— Assignment —
Pictures must not appear in the copy. Restate exactly the lines below from the one with "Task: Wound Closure" through the one with "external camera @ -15", inclusive.

Collection entries:
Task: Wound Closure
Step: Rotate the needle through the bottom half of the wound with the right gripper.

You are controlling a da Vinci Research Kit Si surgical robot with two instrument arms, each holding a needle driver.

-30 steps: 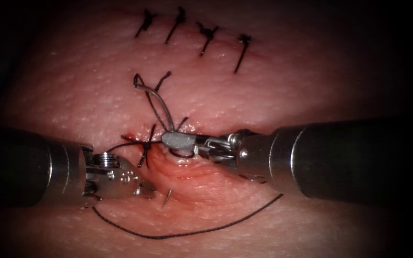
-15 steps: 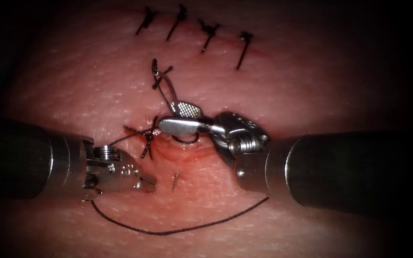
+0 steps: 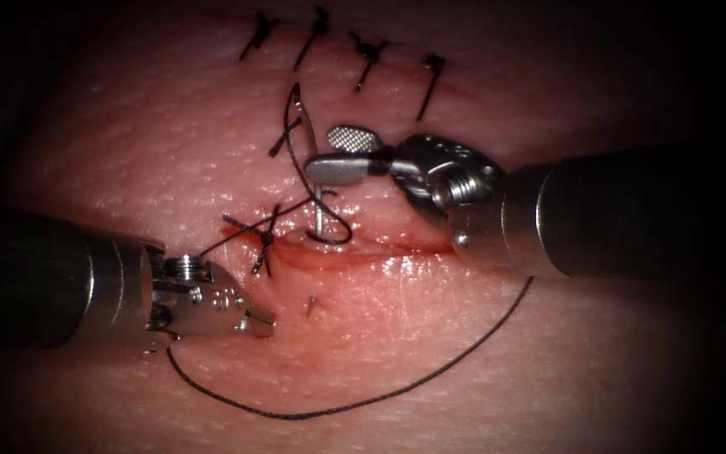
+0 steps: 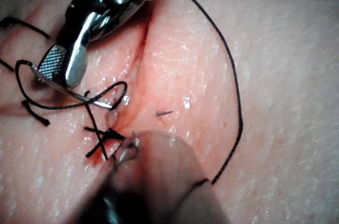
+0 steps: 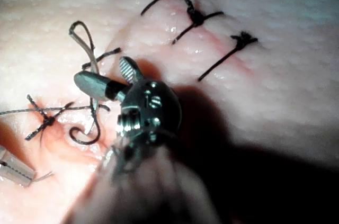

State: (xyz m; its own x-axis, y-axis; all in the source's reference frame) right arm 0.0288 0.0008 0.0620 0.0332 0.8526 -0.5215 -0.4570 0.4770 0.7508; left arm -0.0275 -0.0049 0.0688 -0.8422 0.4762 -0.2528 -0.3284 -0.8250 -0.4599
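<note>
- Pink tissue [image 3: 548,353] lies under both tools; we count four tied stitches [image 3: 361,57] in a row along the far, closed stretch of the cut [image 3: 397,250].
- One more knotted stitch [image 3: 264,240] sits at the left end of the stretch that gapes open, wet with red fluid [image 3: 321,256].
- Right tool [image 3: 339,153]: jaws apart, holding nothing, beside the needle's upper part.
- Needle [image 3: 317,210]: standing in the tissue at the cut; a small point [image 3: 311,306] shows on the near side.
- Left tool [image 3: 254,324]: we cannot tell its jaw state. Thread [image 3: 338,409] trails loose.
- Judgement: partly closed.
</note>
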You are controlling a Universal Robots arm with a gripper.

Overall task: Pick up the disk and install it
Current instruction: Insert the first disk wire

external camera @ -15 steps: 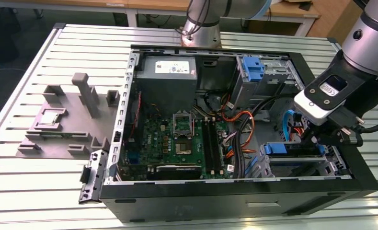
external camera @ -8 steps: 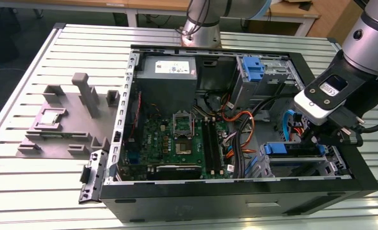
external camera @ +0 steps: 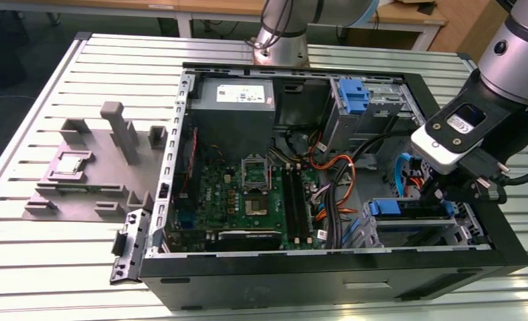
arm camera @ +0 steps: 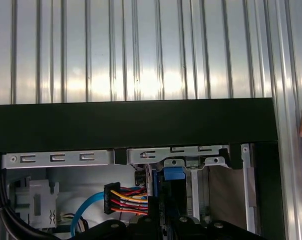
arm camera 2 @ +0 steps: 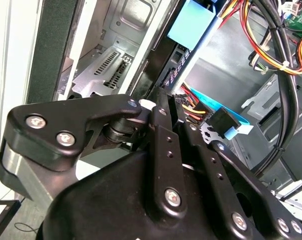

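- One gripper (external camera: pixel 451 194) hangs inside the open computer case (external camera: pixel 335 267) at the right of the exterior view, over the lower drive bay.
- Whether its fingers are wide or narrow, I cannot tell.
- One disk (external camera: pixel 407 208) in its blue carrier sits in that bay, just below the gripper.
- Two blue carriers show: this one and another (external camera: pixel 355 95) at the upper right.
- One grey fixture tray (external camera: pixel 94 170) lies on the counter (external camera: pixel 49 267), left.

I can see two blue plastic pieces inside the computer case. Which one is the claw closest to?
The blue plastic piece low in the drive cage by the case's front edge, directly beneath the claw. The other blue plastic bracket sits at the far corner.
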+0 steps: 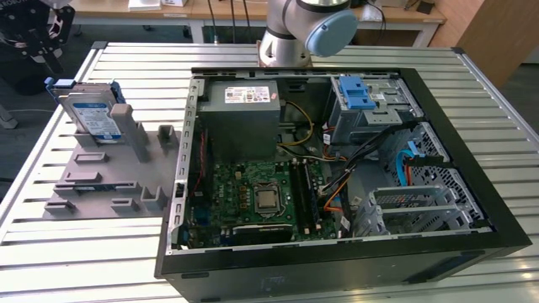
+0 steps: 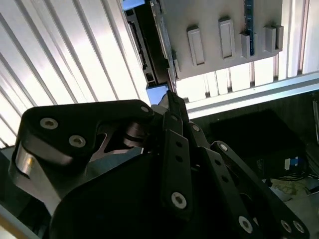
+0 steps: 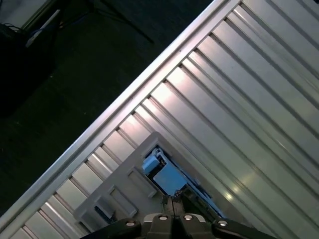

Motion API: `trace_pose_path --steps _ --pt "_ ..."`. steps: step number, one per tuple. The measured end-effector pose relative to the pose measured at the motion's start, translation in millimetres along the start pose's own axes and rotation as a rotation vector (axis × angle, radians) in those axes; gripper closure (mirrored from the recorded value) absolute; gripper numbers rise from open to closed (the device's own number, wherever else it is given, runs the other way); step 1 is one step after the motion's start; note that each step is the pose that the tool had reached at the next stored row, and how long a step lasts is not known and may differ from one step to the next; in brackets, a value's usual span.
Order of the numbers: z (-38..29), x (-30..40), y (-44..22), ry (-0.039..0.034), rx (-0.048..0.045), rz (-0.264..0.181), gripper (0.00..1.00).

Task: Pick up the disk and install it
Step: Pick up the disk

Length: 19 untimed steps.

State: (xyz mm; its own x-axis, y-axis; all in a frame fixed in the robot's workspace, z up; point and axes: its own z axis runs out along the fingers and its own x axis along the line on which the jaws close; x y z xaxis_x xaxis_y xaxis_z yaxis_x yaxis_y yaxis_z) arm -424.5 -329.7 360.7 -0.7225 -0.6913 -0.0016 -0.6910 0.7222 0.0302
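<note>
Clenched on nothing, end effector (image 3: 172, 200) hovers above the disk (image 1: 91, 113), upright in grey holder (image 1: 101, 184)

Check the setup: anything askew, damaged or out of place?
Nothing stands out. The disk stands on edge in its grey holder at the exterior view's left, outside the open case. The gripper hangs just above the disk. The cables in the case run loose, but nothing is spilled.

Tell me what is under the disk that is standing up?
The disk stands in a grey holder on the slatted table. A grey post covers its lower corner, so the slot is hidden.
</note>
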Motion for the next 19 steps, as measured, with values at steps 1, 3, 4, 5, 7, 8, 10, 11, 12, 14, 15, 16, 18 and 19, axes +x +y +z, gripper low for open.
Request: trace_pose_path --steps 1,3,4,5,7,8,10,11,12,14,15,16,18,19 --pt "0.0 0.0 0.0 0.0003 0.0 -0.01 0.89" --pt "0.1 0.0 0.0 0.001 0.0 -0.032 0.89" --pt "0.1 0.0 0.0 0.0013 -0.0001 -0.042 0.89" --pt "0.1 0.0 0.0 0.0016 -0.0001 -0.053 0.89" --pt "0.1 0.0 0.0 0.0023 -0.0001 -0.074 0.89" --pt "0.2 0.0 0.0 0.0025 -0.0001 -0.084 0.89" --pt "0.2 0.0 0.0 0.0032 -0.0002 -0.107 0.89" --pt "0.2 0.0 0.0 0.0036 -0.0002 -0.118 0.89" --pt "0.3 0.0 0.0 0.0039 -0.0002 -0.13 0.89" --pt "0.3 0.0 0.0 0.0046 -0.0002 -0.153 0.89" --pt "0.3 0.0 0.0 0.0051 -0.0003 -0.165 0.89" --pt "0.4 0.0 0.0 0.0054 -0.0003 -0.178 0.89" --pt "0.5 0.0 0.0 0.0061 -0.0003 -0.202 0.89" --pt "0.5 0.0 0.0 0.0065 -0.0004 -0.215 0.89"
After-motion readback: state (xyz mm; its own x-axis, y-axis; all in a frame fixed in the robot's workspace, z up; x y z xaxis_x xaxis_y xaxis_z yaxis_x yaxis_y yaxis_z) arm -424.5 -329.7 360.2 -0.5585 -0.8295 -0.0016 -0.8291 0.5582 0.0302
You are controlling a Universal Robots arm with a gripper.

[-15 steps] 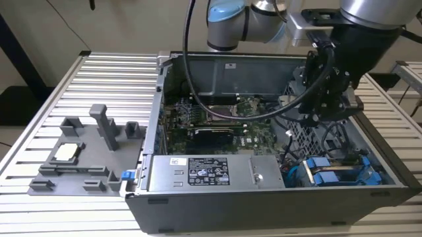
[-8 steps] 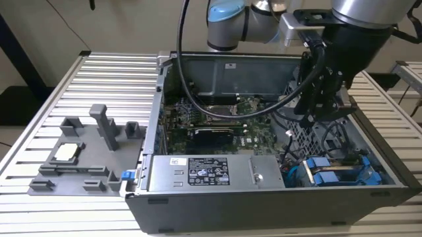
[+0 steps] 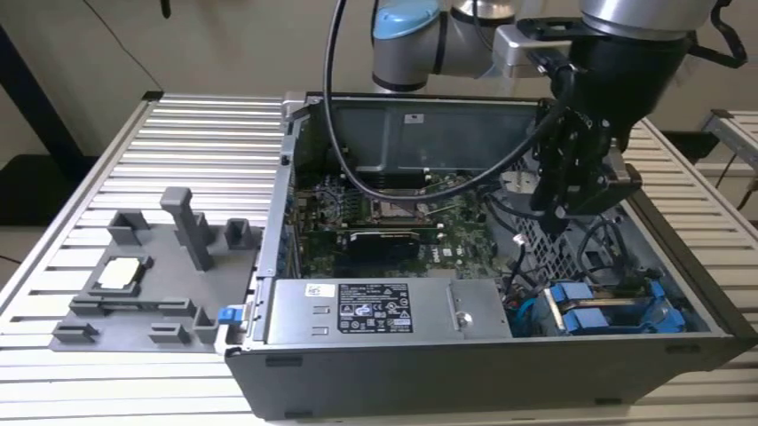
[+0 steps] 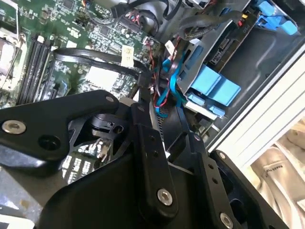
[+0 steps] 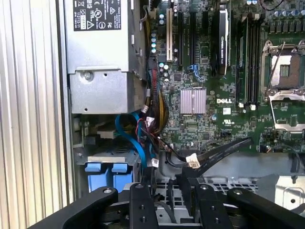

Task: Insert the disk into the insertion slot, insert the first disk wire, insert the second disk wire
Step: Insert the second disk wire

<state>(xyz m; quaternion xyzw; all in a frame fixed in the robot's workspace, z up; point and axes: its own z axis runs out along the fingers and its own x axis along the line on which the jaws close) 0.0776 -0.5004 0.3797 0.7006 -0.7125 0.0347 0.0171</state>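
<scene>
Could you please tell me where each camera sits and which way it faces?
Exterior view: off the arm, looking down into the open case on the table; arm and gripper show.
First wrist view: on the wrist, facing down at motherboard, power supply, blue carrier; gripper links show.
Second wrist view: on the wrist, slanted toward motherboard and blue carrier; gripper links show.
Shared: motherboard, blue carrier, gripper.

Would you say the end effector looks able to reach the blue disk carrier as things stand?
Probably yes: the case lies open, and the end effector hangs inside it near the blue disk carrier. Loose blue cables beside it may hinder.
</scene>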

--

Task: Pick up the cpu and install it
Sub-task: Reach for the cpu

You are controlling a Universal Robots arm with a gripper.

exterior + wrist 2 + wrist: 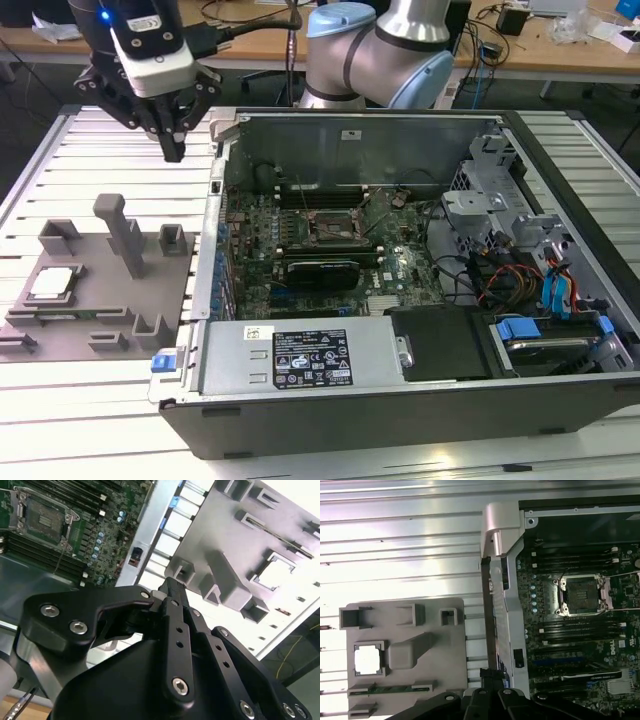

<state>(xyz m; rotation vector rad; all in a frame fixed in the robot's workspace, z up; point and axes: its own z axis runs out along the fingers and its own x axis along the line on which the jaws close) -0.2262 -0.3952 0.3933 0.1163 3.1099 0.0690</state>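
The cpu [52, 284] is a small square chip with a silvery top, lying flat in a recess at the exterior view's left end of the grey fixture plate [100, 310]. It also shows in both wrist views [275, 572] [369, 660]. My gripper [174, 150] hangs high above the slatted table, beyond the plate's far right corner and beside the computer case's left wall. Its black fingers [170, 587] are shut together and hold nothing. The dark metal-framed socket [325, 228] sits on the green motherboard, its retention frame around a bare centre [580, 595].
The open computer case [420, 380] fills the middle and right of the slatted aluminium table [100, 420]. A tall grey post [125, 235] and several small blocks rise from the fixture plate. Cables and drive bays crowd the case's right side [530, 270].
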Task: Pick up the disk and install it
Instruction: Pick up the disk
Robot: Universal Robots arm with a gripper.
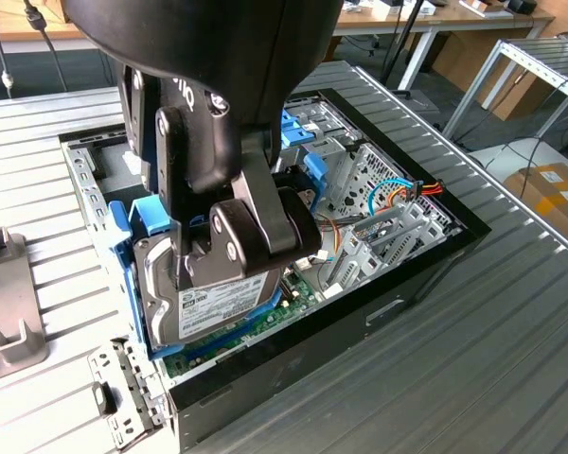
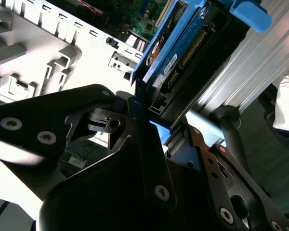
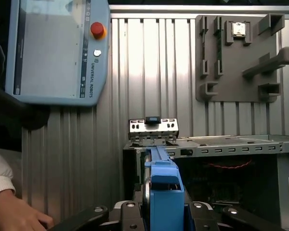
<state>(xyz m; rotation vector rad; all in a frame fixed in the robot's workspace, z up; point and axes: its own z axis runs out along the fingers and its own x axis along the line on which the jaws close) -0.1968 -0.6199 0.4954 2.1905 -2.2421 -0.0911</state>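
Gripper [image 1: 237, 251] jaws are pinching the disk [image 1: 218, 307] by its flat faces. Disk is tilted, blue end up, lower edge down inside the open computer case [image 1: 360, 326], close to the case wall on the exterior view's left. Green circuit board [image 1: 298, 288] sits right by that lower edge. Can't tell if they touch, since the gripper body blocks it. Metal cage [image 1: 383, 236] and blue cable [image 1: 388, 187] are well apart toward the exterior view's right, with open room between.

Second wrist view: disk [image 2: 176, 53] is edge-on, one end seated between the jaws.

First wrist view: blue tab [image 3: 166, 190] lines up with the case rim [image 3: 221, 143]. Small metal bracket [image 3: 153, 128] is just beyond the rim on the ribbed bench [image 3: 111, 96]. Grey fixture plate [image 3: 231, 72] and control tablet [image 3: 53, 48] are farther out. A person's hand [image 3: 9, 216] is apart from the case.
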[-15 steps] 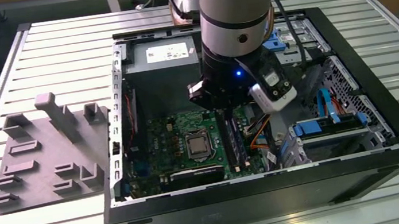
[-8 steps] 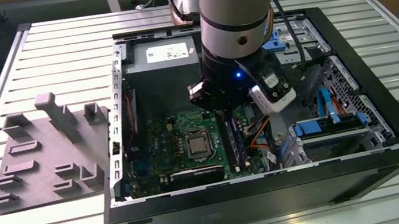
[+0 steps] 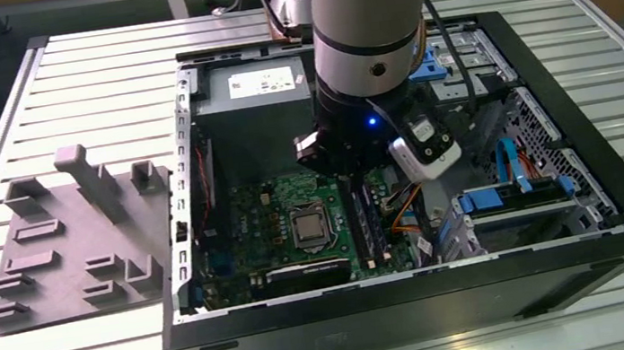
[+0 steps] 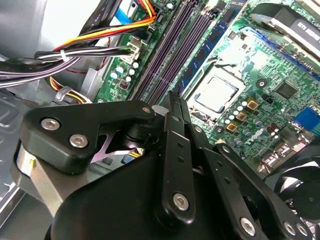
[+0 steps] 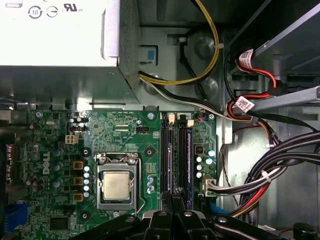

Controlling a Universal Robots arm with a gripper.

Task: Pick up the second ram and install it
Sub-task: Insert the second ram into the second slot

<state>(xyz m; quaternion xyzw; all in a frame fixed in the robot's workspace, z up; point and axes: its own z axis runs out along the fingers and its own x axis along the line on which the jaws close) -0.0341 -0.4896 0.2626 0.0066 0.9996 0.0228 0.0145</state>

— Answer to the problem —
Task: Wound Closure
Step: Rotate the needle through the bottom half of the wound with the right gripper.

You are controlling a da Vinci Research Kit Si surgical robot with two instrument arms, each holding a needle driver.

-30 steps: 
-15 steps: 
+0 steps: 
+0 steps: 
+0 steps: 

State: (xyz m; its own x-axis, y-axis; all in the source's reference frame) right arm 0.0288 0.0008 0.0620 0.0332 0.8526 -0.5215 -0.4570 0.4770 0.7508; left arm -0.0275 -0.0049 0.0688 -0.8422 0.4762 -0.2528 -0.3284 -0.8250 -0.4599
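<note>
- Pink tissue [image 3: 548,353] lies under both tools; we count four tied stitches [image 3: 361,57] in a row along the far, closed stretch of the cut [image 3: 397,250].
- One more knotted stitch [image 3: 264,240] sits at the left end of the stretch that gapes open, wet with red fluid [image 3: 321,256].
- Right tool [image 3: 339,153]: jaws apart, holding nothing, beside the needle's upper part.
- Needle [image 3: 317,210]: standing in the tissue at the cut; a small point [image 3: 311,306] shows on the near side.
- Left tool [image 3: 254,324]: we cannot tell its jaw state. Thread [image 3: 338,409] trails loose.
- Judgement: partly closed.
</note>
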You are controlling a Universal Robots arm with a gripper.

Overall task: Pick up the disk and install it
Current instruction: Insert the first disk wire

external camera @ -15 steps: 

No additional response is required.